I say diplomatically, “We sell music for composers who’s music fills a market we don’t already have covered. Do you have a recording we can listen to?”

“No, I don’t have anything on tape or CD, but I have recordings that could “easily be mixed by someone”.

We said “we don’t do that.”

“I could bring over my 4 track recorder and drum machine to show you what I do”.

“No, we need a CD or a tape”

“I don’t have any of that fancy technical stuff to make a CD, I’m not sure how to mix the music but I’m sure someone who knew what they were doing could do a good job.”

Mark says “We only sell music that’s ready to go. We don’t mix or separate into loops. We expect our composers to do that.,”

“Huh?” he says. Clearly he was expecting we’d want him to bring his boom box over, play us all his tunes, we was hoping we’d pick a few and want to magically release them through our site.
We told him to check out our website, that he’d understand better what we want if he did some leg work and listened to what we are selling already. He replied that he has a computer and he has ADSL at home, but he doesn’t know how to use any of it.
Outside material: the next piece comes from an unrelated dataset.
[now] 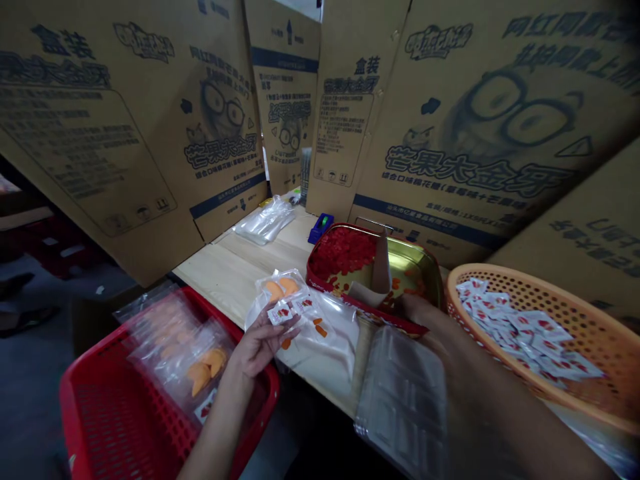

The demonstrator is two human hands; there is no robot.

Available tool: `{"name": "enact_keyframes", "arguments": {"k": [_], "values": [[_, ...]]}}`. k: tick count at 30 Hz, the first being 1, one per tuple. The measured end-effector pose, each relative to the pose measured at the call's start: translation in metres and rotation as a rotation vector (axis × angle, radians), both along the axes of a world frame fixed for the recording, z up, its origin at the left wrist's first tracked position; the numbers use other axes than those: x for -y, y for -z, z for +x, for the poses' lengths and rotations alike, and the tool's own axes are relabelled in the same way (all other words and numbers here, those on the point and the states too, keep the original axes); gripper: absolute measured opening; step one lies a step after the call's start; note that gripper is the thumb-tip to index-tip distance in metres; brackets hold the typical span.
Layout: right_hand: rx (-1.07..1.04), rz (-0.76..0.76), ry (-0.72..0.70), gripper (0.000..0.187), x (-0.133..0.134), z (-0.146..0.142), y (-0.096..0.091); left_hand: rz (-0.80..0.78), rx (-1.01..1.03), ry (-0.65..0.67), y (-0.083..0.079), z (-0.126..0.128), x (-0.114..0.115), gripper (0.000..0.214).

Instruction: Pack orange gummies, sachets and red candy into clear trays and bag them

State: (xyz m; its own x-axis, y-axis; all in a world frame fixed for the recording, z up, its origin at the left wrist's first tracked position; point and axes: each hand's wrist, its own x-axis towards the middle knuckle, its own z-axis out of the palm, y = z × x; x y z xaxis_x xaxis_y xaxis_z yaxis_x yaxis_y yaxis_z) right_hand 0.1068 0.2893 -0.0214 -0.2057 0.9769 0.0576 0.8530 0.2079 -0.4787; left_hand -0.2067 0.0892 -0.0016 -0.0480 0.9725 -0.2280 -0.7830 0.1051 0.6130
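My left hand (261,343) has its fingers closed at small white sachets with red print (280,313), over the near edge of the table. Just beyond the fingertips lies a clear plastic package (257,297) with large orange pieces (283,288) in it. Small orange bits (320,327) show on the clear film beside it. My right hand (423,313) reaches over the near right rim of a red tin with a gold inside (413,253); its fingers are mostly hidden there. Red pieces (345,250) fill the tin's left part, a cardboard divider (381,267) stands in the middle, and some orange bits lie right.
A red basket (100,373) with filled clear bags (170,340) stands at lower left. An orange basket (540,310) of white sachets is at right. Clear trays (405,393) lie at the near edge. Plastic bags (265,220) and a blue object (321,228) lie before tall cartons (450,120).
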Motion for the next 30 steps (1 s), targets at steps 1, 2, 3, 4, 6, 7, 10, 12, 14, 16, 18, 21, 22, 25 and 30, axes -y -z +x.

What do you say to someone like this? Clearly all we have in common is living in Gracia, nothing else. it turns out he hardly even knows Lee, who gave him our number.

I felt for the old fellow, sitting there pitching his music to us – I suppose every musician hopes someone with a record company will some day discover them. The funny thing in this scenario is that our company, Partners In Rhyme, is in the position to make something happen for anyone with a viable “camera ready” product. Lots of composers approach us by sending CDs to us in the mail, which we listen to and some of which we see market potential for and negotiate the standard 50/50 deal, which is a solid industry standard. But never has anyone approached us wanting to bring their box over to play their tunes for us to audition. Clive is already a fond memory for me. Who knows, maybe he writes the most brilliant and original music we’ve ever heard… but even so if a composer doesn’t hand us a camera ready product, we certainly don’t have time to create *their* product. Even more, if a composer doesn’t have it together enough to simply play his music to the people he is trying to pitch it to then he is definitely a lost cause, no matter how empathetic we might be towards him from having been in his same position quite a few times ourselves in the not so distant past.